Pero no solo eso. Tengo 29 años y no recuerdo el momento en que mi vida se convirtió en guardar recibos y estados de cuenta por si más adelante los necesito o por si quiero tener un historial crediticio. No sé cómo (ni por qué) me acostumbré a guardar mis sentimientos y no soltarlos cuando en ocasiones solo quiero decir "¿te puedes callar?", "no quiero estar aquí", "a la mierda esto". No sé en qué momento me llené de matrimonios, baby showers, velorios y en algún lugar del camino entendí que los cambios y soltar son buenos. Que si alguien ya no forma parte de mi vida está bien. Que deje de hablar seguido con alguien, porque nuestros ritmos de vida son distintos, está bien. Que si decido quedarme en casa en vez de salir con amistades está bien.

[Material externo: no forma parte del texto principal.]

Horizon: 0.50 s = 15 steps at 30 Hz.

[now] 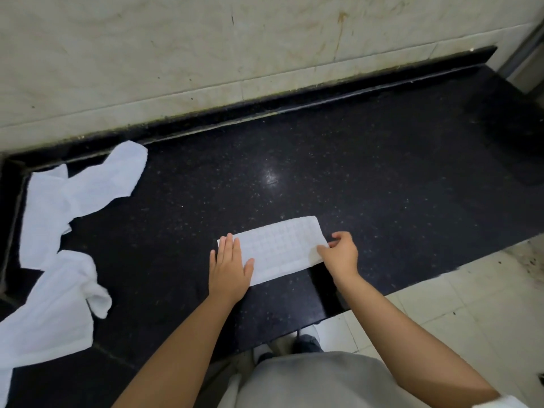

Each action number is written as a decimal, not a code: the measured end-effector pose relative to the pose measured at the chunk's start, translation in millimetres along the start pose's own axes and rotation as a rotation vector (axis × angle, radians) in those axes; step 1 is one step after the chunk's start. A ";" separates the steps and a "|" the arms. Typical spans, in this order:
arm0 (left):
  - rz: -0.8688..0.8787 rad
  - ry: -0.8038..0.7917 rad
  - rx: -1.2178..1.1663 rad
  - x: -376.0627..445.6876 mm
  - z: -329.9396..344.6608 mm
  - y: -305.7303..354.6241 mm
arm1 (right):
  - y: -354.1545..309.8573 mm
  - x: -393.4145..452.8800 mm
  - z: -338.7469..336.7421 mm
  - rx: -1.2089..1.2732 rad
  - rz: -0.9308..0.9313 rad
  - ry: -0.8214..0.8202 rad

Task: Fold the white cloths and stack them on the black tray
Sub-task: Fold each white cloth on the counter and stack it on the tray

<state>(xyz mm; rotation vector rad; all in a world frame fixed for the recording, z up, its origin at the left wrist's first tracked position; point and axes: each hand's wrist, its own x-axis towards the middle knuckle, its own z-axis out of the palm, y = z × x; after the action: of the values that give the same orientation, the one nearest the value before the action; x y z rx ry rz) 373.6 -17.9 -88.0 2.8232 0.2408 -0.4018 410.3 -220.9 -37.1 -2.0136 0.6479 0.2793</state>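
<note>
Black counter (382, 160), folded cloth (279, 245) near its front edge, hands at both ends

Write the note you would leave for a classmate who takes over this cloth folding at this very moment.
Left hand: flat, fingers straight, pressing the left end of the folded cloth.
Right hand: fingers pinch that cloth's right end.
The cloth lies as a long strip on the black counter, near its front edge.
Unfolded cloths lie crumpled at the counter's left end.
Black tray: I cannot pick it out in this view.
Done: first fold or folds on one cloth.
Left: finish it, fold the rest, stack all on the tray.
</note>
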 end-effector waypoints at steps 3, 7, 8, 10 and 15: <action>-0.014 0.067 -0.146 -2.7 -7.5 -8.2 | -11.8 -6.7 2.7 0.060 -0.079 0.070; -0.115 0.154 -0.248 -17.8 -16.2 -38.8 | -34.5 -31.4 35.0 -0.004 -0.390 -0.007; -0.149 0.172 -0.271 -22.8 -17.7 -48.1 | -39.2 -38.5 46.7 -0.069 -0.479 -0.071; -0.220 0.219 -0.336 -33.5 -20.4 -65.7 | -41.0 -49.3 71.4 -0.211 -0.644 -0.218; -0.313 0.281 -0.417 -61.2 -22.7 -97.5 | -9.6 -61.8 112.1 -0.628 -0.834 -0.512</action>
<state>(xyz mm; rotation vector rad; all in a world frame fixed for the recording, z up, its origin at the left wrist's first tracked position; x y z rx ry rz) 301.6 73.6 -73.3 2.4202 0.7379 -0.0059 371.7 -100.6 -59.3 -2.4568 -0.6861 0.4971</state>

¿Cuándo mi piel dejó de estar como potito de bebé (aunque mis manos lo siguen estando, según mi Mamina) y aparecieron las ojeras y las líneas de expresión que no se me van con nada (en realidad, sí se me podrían ir, solo que estoy tan acostumbrada a no usar cremas que sigo sin animarme a adquirir una)?

¿Cuándo me metí el chip de que la imagen lo es todo y que tener contactos te abre muchas puertas, en lugar de las capacidades de una persona? ¿Por qué mandar a la mierda se volvió tan difícil cuando antes no solía serlo?

Qué difícil –pero necesario– se convirtió recibir críticas y tomarlas como constructivas, responsabilizarme de mis propias acciones porque papito ya no vendrá a salvarme siempre (pero me dio las herramientas para hacerlo por mí misma), saber cuándo quitarme esa venda de los ojos porque ahora sé que nadie me la quitará por mí,  

No me falta mucho para cumplir 30 y ese día, especialmente, mientras regresaba a casa, pensé mentalmente en las cosas nuevas que tengo en mi vida, las nuevas costumbres y manías, y que no me había percatado.

Como cuando se te queda un pedazo de perejil en el diente todo el día o como cuando lo que siempre quisiste estuvo frente a ti todo el tiempo y nunca lo supiste.

A veces se nos pasa la vida y nosotros ni cuenta.